Y-family DNA polymerases have spacious active sites that can accommodate a wide variety of geometric distortions. As a consequence, they are considerably more error-prone than high-fidelity replicases. It is hardly surprising, therefore, that the in vivo activity of these polymerases is tightly regulated, so as to minimize their inadvertent access to primer-termini. We report here that one such mechanism employed by human cells relies on a specific and direct interaction between DNA polymerases iota and eta with ubiquitin (Ub). Indeed, we show that both polymerases interact noncovalently with free polyUb chains, as well as mono-ubiquitinated proliferating cell nuclear antigen (Ub-PCNA). Mutants of poliota (P692R) and poleta (H654A) were isolated that are defective in their interactions with polyUb and Ub-PCNA, whilst retaining their ability to interact with unmodified PCNA. Interestingly, the polymerase mutants exhibit significantly lower levels of replication foci in response to DNA damage, thereby highlighting the biological importance of the polymerase-Ub interaction in regulating the access of the TLS polymerases to stalled replication forks in vivo.

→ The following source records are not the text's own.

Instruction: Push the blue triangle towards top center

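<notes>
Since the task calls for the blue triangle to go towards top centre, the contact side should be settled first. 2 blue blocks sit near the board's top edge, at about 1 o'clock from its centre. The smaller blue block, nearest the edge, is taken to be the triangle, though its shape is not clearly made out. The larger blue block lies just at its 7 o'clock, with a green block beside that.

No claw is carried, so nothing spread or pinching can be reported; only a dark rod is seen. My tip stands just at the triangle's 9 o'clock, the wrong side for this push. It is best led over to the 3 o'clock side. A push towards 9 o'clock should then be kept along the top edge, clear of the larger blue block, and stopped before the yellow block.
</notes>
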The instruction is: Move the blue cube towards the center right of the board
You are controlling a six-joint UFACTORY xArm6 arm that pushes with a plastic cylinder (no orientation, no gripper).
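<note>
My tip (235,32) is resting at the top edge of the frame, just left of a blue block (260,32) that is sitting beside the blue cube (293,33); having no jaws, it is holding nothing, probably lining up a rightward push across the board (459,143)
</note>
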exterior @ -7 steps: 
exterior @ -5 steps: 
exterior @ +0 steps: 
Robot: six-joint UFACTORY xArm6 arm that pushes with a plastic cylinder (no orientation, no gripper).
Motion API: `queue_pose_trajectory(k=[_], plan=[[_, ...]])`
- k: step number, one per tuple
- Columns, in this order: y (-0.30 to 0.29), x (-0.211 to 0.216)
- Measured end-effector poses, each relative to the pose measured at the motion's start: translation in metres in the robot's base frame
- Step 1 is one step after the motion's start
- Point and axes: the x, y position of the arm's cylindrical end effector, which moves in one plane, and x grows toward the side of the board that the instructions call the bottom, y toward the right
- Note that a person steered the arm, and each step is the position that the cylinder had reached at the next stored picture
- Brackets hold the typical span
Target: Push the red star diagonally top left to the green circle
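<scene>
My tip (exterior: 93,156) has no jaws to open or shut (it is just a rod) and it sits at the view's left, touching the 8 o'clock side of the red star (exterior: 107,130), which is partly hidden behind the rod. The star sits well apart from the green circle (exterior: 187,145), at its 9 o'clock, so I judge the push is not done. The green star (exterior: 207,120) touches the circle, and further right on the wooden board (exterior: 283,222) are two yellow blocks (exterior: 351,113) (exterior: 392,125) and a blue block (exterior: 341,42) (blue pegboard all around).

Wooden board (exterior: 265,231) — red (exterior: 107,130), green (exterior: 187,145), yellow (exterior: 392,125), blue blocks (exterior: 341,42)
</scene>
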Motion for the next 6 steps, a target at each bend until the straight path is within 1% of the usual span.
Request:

Y家族DNA聚合酶具有宽敞的活性位点,能够容纳各种各样的几何畸变。因此,它们比高保真复制酶更容易出错。所以,这些聚合酶在体内的活性受到严格调控,以尽量减少它们意外接近引物末端,这一点不足为奇。我们在此报告,人类细胞采用的一种此类机制依赖于DNA聚合酶ι和η与泛素(Ub)之间特定且直接的相互作用。实际上,我们表明这两种聚合酶都能与游离的多聚泛素链以及单泛素化的增殖细胞核抗原(Ub-PCNA)非共价相互作用。分离出了聚合酶ι(P692R)和聚合酶η(H654A)的突变体,它们在与多聚泛素和Ub-PCNA的相互作用方面存在缺陷,但仍保留与未修饰的PCNA相互作用的能力。有趣的是,这些聚合酶突变体在响应DNA损伤时表现出显著更低水平的复制灶,从而突出了聚合酶与泛素相互作用在体内调节跨损伤合成聚合酶接近停滞复制叉方面的生物学重要性。